Album Review: Gel-Sol — Horse Head Bookends
It’s inevitable: the first thing one notices about Horse Head Bookends, the latest album from Andrew Reichel (d/b/a/ Gel-Sol), is its stunningly original album artwork and packaging. The vinyl LP is housed in a black, die-cut sleeve with a front window that serves as a frame for a 12×12 full-color art. There’s a collage for each of the album’s eight tracks, plus another representing the album as a whole (the tenth panel is home to the credits, which is where one learns that Reichel created the artwork himself). All in all, a mightily impressive introduction to the album.
But what of the music within?
Horse Head Bookends is a kind of deeply nuanced and melodic rethink of what we know as krautrock. The blooping, bleating synthesizer textures often associated with the style are presented in a more readily accessible format. All manner of keyboards are used in the service of delivering these tunes. Found-sound recordings – sounding as if they’re from 1950s sci-fi horror films – -make appearances.
But this isn’t bloodless, sterile music; the sound is somewhat redolent of the music Steven Wilson made when he was a one-man Porcupine Tree; wonderfully inviting music that grabs deftly from (first and foremost) prog, space rock, trip-hop, trance, ambient … you get the idea. Intrepid listeners will discover their own musical guideposts in Horse Head Bookends. Delightful stuff that floats by yet provides no end of positive experiences for the more active listener. The songs tumble into one another, pausing only when one has to visit the turntable to flip the platter.

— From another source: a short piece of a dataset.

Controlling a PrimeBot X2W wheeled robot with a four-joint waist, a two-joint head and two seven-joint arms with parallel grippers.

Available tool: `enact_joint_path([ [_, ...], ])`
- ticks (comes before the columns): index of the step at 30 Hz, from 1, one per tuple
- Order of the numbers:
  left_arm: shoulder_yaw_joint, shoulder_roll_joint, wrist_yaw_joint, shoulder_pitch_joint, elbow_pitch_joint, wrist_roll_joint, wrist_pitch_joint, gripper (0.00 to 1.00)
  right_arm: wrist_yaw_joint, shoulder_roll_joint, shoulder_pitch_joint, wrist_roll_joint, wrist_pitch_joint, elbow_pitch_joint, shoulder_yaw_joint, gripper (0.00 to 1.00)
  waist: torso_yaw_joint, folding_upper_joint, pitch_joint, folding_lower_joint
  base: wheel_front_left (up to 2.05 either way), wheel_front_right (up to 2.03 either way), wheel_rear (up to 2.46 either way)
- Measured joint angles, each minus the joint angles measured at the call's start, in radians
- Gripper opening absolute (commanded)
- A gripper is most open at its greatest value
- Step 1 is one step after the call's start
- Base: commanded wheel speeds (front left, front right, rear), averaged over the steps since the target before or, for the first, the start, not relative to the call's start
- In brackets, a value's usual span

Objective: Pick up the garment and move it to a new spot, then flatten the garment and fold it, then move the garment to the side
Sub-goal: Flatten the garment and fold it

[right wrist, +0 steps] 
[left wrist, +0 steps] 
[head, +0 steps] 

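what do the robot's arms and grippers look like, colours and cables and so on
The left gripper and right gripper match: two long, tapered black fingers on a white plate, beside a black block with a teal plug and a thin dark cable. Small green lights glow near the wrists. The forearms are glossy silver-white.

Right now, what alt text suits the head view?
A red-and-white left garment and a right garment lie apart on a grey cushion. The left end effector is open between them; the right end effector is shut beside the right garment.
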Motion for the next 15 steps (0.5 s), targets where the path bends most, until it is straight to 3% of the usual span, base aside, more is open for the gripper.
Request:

With its primitive sequencer basis, “Earth Melt” may remind some listeners of “On the Run” from The Dark Side of the Moon; one can do a lot worse than draw inspiration from such a source. There’s plenty of variety among the songs, and Reichel has a strong melodic sense that elevates Horse Head Bookends well above much of the music made in this style.
“Smoky Charbonneau” sounds a bit like what might happen if Moog Cookbook crafted the soundtrack to a Shaft film. If that sounds fun to you then you’d do well to pick up this album, because Horse Head Bookends is full of that kind of seamlessly effective genre-hopping. For the more musically adventurous listener, there are splashes of glitchy atonality – with some David Gilmourish humpback whale tones that’ll take you back to the early ’70s – but the whole ting is wrapped in a warm and rather friendly sonic package.
At roughly 40 minutes, Horse Head Bookends effectively recreates the experience of the vinyl era, and even the digital version of the album is designed to evoke the sensations of that experience: each album side is its own file (instead of individual tracks), and a helpful voice invites you to flip the “tape” over. That playful attitude is a hallmark of the album as a whole; it’s as far as possible from the dour approach of many synth twiddlers.